プライベートLTEは、携帯電話などで用いられているLTE無線通信規格を使い、公衆網とは独立した専用の無線ネットワークシステムです。高い通信性能と安全、確実な通信を実現します。例えば、警察・消防などの公共安全分野、工場や建設現場、山間部や海上などの公衆網の電波が届かない環境での通信に用いられます。

IPトランシーバーについて

IPトランシーバーは、ボタンをひとつ押すだけのシンプルな操作で、複数の相手と同時に連絡ができる従来のトランシーバー通信と同様の機能を、LTE回線(LTE公衆網、プライベートLTE)を使って広いエリアで実現できる通信端末です。

今回協力するシステムについて

アイコムのIPトランシーバー端末IP503H LITEと、JRCのプライベートLTEシステムTactical LTE Box JRL-174などで構成するものです。アイコムは、2018年からLTEキャリア回線(公衆網)を活用したIPトランシーバーを製造しています。JRCのプライベートLTEシステムと組み合わせることで、プライベートLTEトランシーバーシステムの提供が可能となりました。また、販路としては、海外8箇所(アメリカ、ドイツ、スペイン、オーストラリア、カナダ、ブラジル、中国、ベトナム)に販売拠点をもち、売り上げの7割を海外市場で上げているアイコムの販売網を活用します。海外へのプライベートLTEシステムの販売をさらに強化することになります。

各社の役割

アイコム株式会社
・プライベートLTEシステム用端末(トランシーバー):IP503H LITEの供給
・当社海外子会社ならびに販売代理店での販売活動

日本無線株式会社(JRC)
・プライベートLTEシステムの供給

両社マネジメントのメッセージ

日本無線株式会社(JRC)の5Gプロジェクト室 室長・佐藤克彦は「弊社のプライベートLTE可搬型基地局は、世界の安心・安全分野のお客様から高い評価を得てきました。アイコム様のプライベートLTEトランシーバー端末との組み合わせにより、競争力を高めるとともに、お客様のニーズにさらに応える、より価値の高い製品とサービスを提供できようになります。世界のプライベートLTEだけでなくローカル5G分野でも大きく事業機会を広げ、新しい市場を創出していきます」と述べています。
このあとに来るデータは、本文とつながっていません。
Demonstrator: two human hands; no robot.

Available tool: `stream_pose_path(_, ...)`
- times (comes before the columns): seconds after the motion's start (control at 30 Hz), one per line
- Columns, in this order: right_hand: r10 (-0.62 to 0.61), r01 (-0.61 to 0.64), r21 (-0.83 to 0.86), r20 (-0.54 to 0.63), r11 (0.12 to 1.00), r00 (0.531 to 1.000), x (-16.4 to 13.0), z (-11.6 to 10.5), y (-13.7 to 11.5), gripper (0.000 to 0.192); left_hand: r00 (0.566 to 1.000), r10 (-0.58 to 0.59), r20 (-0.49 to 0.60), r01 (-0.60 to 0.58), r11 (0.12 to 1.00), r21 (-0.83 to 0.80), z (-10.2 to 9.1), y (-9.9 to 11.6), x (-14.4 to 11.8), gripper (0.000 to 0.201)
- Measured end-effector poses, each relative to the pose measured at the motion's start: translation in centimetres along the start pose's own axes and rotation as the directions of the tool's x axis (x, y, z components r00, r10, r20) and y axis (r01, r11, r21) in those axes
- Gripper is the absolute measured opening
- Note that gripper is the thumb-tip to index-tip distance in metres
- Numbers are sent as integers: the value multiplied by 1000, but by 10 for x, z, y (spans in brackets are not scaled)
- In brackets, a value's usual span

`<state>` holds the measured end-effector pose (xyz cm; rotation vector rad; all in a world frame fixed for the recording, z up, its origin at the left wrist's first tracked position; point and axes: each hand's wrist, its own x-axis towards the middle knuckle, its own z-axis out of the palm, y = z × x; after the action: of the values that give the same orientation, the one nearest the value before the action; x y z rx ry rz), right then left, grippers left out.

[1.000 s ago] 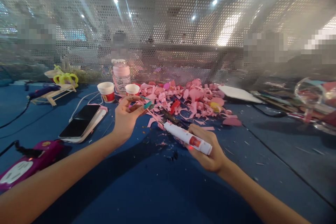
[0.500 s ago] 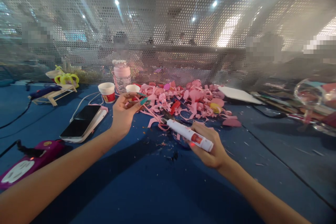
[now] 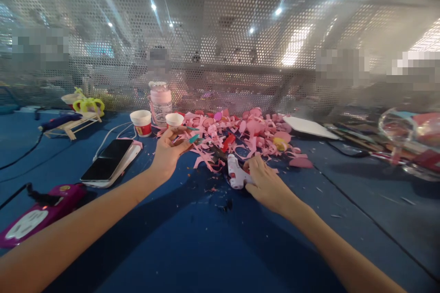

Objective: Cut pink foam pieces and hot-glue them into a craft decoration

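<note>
My left hand [image 3: 168, 153] is raised over the left edge of a heap of pink paper scraps [image 3: 256, 127], thumb and fingers pinched together. Teal tips [image 3: 194, 138] show at its fingers; whether these are nails or a small piece is unclear, and anything held there is too small to name. My right hand [image 3: 266, 183] has its fingers closed at the handle of a white glue gun [image 3: 237, 173], low at the front of the heap. The gun's nozzle faces away from me, beside a dark object that is partly hidden.
Left of the heap are paper cups [image 3: 140, 123], a pink-topped bottle [image 3: 161, 103], a phone [image 3: 108, 160] and a purple power strip [image 3: 41, 215]. A blue tool [image 3: 62, 121] rests on a small wooden rack. A white board [image 3: 309, 127] lies right, before a perforated metal screen [image 3: 227, 55].
My right hand has lowered the glue gun and turned it, so it now points away instead of lying slantwise. My left hand has shifted slightly right and down, still pinched.
</note>
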<state>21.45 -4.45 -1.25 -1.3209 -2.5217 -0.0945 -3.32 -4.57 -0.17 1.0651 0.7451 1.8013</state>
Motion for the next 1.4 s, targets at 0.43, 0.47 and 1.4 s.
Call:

また、アイコム株式会社の海外営業部長・寺崎真也も、以下のように期待を込めます。寺崎「プライベート無線分野でのJRC様との協業はさらにビジネスチャンスを広げるものになるだろうと考えています。長年積み重ねてきたトランシーバーの操作性や堅牢性についての知見が、今回の機種にも生かされています。レガシーな通信ツールですが、ボタンを押すだけで即時に多人数に連絡できるというトランシーバーの優位性は、プライベートLTEを必要とするマーケットでも必ず発揮されるものと考えています。また、当社は5G関連の商材も製造しており、将来的にはこの分野での協力も検討しています」。